EXERCISE DESCRIPTION
Your answer must be the exact lines below, starting with the line with "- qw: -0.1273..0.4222" and going on through the line with "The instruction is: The", both included, with no pictures.

:: RECORDED INFORMATION

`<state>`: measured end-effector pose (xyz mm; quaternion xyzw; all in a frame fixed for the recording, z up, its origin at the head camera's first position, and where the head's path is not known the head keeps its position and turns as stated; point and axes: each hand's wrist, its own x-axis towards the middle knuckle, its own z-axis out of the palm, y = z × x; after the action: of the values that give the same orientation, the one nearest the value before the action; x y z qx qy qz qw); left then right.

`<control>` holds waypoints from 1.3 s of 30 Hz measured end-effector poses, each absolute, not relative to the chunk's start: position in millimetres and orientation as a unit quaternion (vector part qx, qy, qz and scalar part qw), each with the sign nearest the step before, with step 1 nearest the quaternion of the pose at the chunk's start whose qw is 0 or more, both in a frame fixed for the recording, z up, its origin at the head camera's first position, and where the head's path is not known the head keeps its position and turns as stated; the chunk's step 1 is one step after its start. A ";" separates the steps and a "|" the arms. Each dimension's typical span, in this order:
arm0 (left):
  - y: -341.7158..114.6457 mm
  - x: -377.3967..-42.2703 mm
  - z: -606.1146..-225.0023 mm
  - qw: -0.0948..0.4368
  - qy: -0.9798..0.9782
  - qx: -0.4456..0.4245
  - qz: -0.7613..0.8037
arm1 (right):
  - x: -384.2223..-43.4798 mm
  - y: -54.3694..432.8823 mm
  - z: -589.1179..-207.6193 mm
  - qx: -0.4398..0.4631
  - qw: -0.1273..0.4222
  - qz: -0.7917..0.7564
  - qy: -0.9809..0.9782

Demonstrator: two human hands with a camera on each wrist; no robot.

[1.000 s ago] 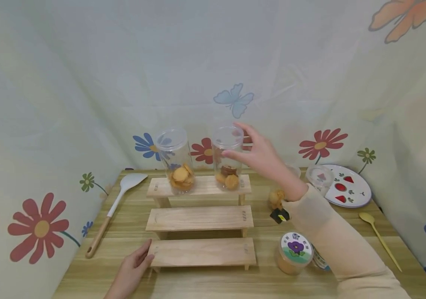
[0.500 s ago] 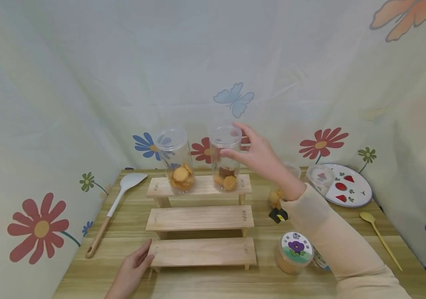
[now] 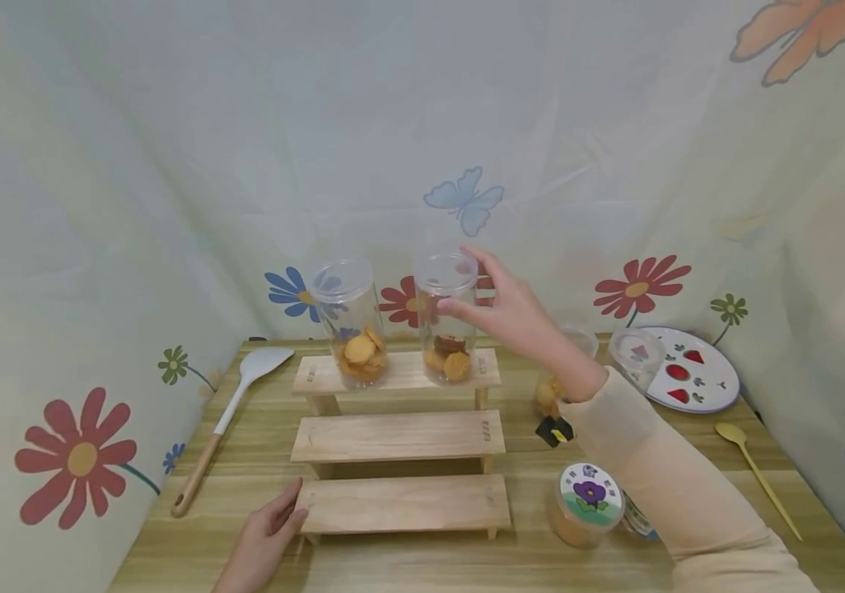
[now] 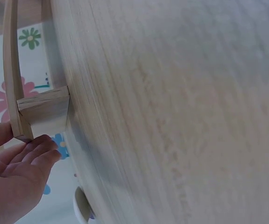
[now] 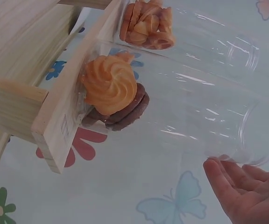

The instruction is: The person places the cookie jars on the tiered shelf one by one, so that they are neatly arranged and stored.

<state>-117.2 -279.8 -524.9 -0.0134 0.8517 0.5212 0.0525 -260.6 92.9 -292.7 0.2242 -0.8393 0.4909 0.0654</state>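
Note:
In the head view, my right hand holds a clear lidded jar near its top, thumb on one side and fingers on the other. That jar stands upright at the right end of the top tier of a wooden step stand. Swirled and dark cookies lie in its bottom. To its left, a second clear jar with golden cookies shares the tier. My left hand pinches the left end of the lowest tier, thumb above and fingers below, as the left wrist view shows.
A spatula lies left of the stand. On the right are a lidded tub with a purple flower, another container partly behind the sleeve, a small bag of cookies, clear cups, a strawberry-patterned plate and a gold spoon.
The jar in my right hand has shifted slightly left along the top tier, the hand moving with it. My left hand stays at the stand's lowest tier.

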 end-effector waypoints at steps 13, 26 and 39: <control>-282.1 -117.0 -523.2 0.053 0.852 -0.012 0.521 | -257.4 113.5 -295.2 0.236 0.072 0.528 -0.813; -279.3 -116.8 -523.3 0.046 0.856 -0.013 0.514 | -257.2 155.8 -319.2 0.177 0.110 0.471 -0.857; -278.6 -116.5 -525.2 0.043 0.849 -0.003 0.527 | -257.6 192.9 -349.0 0.126 0.100 0.389 -0.907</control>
<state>-116.5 -278.6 -525.2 -0.0027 0.8485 0.5274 0.0433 -257.6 192.9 -349.0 0.1259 -0.9069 0.3895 0.1000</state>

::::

EXERCISE ANSWER
  - qw: -0.1273..0.4222
  - qz: -0.7917..0.7564
  - qy: -0.9809..0.9782

Demonstrator: two human hands with a camera on each wrist; no robot.

[1.000 s ago] 
[0.500 s ago] 
[now] 
[now] 
[now] 

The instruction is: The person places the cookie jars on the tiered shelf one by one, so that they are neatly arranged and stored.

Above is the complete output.